Ukrainian linguist Stepan Smal-Stotsky went even further, denying the existence of a common Old East Slavic language at any time in the past. Similar points of view were shared by
Olena Kurylo, Ivan Ohienko and others. According to this theory, the dialects of East Slavic tribes evolved gradually from the common Proto-Slavic language without any intermediate stages during the 6th through 9th centuries. The Ukrainian language was formed by convergence of tribal dialects, mostly due to an intensive migration of the population within the territory of today's Ukraine in later historical periods. This point of view was also supported by George Shevelov's phonological studies.
Origins and developments during medieval times
As the result of close Slavic contacts with the remnants of the Scythian and Sarmatian population north of the Black Sea, lasting into the early Middle Ages, the appearance of voiced fricative γ(h) in modern Ukrainian and some southern Russian dialects is explained, that initially emerged in Scythian and the related eastern Iranian dialects from earlier common Proto-Indo-European *g and *gʰ.
During the 13th century, when German settlers were invited to Ukraine by the princes of Galicia-Vollhynia, German words began to appear in the language spoken in Ukraine. Their influence would continue under Poland not only through German colonists but also through the Yiddish-speaking Jews. Often such words involve trade or handicrafts. Examples of words of German or Yiddish origin spoken in Ukraine include dakh (roof), rura (pipe), rynok (market), kushnir (furrier), and majster (master or craftsman).
Developments under Poland and Lithuania
In the 13th century, eastern parts of Rus' (including Moscow) came under Tatar yoke until their unification under the Tsardom of Muscovy, whereas the south-western areas (including Kiev) were incorporated into the Grand Duchy of Lithuania. For the following four centuries, the language of the two regions evolved in relative isolation from each other. Direct written evidence of the existence of the Ukrainian language dates to the late 16th century. By the 16th century, a peculiar official language was formed: a mixture of the liturgical standardised language of Old Church Slavonic, Ruthenian and Polish, with the influence of the last of these three gradually increasing, considering that the nobility and rural large-landowning class, known as the szlactha, was largely Polish-speaking. Documents soon took on many Polish characteristics superimposed on Ruthenian phonetics.
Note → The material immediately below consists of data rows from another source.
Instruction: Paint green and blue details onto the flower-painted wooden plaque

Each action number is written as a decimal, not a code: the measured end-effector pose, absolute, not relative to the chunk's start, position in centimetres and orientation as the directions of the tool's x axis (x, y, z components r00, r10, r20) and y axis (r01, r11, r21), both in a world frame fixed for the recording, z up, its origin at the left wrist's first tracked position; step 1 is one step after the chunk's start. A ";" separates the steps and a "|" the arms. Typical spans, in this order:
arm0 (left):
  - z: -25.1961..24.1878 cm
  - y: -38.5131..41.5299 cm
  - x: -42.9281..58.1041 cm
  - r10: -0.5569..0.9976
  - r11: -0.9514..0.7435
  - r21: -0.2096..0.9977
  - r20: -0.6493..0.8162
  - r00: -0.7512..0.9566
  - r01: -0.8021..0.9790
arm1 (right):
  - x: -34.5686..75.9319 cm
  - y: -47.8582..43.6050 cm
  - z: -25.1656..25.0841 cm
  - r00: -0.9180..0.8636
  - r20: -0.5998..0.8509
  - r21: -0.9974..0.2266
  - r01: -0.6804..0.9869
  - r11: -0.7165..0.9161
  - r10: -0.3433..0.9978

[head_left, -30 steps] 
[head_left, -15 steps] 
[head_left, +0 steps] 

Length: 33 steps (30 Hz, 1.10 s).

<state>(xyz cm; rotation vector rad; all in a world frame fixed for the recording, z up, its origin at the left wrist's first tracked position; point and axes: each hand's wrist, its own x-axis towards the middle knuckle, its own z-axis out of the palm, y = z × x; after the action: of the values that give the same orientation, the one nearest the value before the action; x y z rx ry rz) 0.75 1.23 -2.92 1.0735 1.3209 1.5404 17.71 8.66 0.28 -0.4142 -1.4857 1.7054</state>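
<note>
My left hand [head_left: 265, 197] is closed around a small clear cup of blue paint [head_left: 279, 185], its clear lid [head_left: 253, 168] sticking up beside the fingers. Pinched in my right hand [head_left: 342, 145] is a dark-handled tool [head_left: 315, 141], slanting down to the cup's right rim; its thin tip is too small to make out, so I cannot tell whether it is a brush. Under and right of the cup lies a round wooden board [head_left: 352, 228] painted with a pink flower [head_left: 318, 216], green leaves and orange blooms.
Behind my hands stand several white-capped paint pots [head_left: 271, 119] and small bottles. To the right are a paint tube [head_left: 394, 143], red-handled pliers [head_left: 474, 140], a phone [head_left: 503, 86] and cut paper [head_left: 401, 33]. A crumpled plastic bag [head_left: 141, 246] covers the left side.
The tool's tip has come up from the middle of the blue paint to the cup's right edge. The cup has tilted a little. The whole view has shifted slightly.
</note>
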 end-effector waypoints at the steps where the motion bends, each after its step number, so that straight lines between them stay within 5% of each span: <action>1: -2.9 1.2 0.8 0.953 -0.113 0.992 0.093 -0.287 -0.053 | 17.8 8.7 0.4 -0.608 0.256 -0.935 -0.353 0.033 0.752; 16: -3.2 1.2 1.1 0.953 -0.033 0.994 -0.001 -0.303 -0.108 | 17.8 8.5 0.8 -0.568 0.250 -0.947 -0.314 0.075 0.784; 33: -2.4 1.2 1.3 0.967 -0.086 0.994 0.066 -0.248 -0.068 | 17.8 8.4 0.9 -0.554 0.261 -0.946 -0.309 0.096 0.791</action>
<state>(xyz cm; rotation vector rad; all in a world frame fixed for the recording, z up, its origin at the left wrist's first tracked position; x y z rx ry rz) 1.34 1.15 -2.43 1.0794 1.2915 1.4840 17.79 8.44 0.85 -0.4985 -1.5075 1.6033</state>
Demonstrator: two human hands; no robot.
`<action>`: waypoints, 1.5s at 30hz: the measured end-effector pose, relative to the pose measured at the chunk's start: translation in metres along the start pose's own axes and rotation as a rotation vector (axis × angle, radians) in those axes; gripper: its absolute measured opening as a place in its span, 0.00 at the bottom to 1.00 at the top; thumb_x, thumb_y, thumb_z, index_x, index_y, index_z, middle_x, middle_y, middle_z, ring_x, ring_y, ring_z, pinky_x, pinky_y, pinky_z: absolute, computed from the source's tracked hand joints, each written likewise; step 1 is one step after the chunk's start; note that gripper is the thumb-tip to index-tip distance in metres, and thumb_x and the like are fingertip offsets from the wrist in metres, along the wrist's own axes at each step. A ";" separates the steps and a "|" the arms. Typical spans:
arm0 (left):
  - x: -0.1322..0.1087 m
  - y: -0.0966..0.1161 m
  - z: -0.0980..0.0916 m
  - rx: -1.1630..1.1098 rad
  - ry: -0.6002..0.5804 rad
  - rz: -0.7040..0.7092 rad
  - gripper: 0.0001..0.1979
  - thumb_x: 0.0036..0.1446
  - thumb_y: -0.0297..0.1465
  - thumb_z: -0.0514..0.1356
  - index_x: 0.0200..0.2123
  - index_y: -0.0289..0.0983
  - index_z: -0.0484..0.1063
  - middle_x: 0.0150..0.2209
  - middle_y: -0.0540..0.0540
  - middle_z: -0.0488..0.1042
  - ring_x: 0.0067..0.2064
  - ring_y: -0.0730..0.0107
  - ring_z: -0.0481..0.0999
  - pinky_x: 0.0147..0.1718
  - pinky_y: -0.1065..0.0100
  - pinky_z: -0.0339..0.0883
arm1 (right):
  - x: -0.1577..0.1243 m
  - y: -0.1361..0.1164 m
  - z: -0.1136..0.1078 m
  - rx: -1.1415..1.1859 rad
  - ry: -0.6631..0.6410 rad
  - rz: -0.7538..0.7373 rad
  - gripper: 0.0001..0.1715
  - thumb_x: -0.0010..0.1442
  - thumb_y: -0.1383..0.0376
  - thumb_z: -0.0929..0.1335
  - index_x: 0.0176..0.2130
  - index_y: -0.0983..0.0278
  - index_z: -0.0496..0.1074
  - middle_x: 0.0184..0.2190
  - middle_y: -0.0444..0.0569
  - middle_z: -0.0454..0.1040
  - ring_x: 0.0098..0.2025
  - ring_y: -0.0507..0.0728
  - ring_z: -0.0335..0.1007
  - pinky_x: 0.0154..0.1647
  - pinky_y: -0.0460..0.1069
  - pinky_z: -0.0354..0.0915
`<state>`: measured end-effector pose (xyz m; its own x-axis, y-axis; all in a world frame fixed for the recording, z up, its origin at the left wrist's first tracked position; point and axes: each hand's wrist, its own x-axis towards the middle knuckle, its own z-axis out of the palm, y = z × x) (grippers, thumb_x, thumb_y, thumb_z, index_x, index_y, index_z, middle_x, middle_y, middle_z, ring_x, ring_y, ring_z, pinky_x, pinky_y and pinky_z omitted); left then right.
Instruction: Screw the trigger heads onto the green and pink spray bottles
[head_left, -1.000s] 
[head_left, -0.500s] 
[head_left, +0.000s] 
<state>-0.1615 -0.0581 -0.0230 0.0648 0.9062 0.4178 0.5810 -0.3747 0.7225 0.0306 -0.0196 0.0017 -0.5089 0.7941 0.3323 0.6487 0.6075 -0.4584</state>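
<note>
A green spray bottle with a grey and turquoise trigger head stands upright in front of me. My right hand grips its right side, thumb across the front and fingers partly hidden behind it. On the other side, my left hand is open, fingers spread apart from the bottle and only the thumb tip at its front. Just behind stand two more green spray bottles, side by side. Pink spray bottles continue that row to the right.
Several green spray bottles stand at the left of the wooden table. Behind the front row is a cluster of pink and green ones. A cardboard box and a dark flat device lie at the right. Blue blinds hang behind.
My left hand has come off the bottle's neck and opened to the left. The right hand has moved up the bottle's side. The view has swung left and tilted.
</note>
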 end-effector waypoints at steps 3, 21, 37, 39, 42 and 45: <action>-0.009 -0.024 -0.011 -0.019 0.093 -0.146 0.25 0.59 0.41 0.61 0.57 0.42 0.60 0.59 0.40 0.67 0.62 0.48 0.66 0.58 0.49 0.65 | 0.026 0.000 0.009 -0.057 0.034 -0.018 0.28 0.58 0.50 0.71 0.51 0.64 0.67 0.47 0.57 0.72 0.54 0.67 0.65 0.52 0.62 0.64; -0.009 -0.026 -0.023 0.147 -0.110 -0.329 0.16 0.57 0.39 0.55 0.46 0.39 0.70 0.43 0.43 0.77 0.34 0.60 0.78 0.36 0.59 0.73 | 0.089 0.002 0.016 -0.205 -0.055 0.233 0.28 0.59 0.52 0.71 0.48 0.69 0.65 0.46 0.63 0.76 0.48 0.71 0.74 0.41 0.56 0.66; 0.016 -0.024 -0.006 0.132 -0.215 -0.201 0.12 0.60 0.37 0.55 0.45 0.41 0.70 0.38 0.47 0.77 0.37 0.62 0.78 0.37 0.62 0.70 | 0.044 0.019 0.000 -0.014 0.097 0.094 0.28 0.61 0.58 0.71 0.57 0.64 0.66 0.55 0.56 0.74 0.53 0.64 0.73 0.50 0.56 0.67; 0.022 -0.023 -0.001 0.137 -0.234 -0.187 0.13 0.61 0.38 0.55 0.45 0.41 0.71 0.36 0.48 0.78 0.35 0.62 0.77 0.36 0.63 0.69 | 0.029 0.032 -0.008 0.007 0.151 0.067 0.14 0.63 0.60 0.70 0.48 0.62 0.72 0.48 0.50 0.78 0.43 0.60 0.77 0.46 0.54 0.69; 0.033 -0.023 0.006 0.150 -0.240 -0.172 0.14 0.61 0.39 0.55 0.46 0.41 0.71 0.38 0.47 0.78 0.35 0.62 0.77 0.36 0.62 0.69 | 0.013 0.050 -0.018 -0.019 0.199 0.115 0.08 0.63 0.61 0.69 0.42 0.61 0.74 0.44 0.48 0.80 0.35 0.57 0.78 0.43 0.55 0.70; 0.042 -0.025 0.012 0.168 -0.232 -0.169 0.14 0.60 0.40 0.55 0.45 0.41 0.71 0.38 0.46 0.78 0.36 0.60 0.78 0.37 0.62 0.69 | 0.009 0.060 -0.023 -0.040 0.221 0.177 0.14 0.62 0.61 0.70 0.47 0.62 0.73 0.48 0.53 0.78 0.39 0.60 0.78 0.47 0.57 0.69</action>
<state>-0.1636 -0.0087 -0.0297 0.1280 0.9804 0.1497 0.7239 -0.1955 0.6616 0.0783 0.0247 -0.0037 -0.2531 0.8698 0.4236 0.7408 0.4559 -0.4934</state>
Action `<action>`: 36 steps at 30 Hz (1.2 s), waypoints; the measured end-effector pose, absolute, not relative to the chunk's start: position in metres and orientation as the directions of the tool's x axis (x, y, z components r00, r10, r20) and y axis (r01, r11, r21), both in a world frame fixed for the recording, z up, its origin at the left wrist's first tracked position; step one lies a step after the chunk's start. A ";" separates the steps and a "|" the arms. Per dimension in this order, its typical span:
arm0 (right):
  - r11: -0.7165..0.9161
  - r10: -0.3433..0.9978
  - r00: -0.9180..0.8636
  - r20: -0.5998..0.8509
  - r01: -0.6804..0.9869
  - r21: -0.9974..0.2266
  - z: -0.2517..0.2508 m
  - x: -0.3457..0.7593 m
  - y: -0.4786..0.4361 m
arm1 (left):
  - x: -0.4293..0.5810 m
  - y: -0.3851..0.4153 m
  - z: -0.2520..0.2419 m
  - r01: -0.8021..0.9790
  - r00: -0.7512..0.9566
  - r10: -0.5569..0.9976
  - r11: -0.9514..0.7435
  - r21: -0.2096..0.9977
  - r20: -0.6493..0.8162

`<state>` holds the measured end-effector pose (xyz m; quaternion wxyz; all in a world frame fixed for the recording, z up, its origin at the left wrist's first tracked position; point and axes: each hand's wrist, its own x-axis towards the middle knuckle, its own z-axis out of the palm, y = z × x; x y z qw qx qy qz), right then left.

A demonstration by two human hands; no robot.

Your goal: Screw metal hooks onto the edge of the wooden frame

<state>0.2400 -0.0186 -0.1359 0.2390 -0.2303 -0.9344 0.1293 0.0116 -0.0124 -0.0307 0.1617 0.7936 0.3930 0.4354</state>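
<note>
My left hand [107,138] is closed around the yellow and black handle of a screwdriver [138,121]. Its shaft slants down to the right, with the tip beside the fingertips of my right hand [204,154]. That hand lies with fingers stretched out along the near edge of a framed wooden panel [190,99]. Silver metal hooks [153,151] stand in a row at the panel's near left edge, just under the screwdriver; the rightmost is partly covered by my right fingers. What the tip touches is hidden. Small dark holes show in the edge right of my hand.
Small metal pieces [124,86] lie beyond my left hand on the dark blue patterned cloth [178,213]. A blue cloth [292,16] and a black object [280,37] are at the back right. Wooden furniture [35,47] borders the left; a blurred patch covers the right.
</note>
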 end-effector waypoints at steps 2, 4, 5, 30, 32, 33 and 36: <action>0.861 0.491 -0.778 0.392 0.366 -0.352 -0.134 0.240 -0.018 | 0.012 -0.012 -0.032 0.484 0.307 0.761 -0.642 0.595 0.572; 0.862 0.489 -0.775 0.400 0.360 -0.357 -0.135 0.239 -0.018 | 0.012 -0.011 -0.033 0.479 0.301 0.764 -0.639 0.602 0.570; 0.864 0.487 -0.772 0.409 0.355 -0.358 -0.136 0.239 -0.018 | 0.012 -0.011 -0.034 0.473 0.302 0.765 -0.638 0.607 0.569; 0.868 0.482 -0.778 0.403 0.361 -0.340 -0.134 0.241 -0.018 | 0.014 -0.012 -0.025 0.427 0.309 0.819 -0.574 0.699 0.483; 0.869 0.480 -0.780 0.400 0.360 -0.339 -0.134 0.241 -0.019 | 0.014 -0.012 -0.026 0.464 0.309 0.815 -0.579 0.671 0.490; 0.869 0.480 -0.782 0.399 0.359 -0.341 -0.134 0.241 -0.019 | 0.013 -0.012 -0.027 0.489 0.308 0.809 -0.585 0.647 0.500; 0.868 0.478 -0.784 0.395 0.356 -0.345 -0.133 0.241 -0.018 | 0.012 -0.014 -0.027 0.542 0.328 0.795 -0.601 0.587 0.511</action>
Polish rule and education also involved significant exposure to the Latin language. Much of the influence of Poland on the development of the Ukrainian language has been attributed to this period and is reflected in multiple words and constructions used in everyday Ukrainian speech that were taken from Polish or Latin. Examples of Polish words adopted from this period include zavzhdy (always; taken from old Polish word zawżdy) and obitsiaty (to promise; taken from Polish obiecać) and from Latin (via Polish) raptom (suddenly) and meta (aim or goal).
Significant contact with Tatars and Turks resulted in many Turkic words, particularly those involving military matters and steppe industry, being adopted into the Ukrainian language. Examples include torba (bag) and tyutyun (tobacco).
Due to heavy borrowings from Polish, German, Czech and Latin, early modern vernacular Ukrainian (prosta mova, "simple speech") had more lexical similarity with West Slavic languages than with Russian or Church Slavonic. By the mid-17th century, the linguistic divergence between the Ukrainian and Russian languages was so acute that there was a need for translators during negotiations for the Treaty of Pereyaslav, between Bohdan Khmelnytsky, head of the Zaporozhian Host, and the Russian state.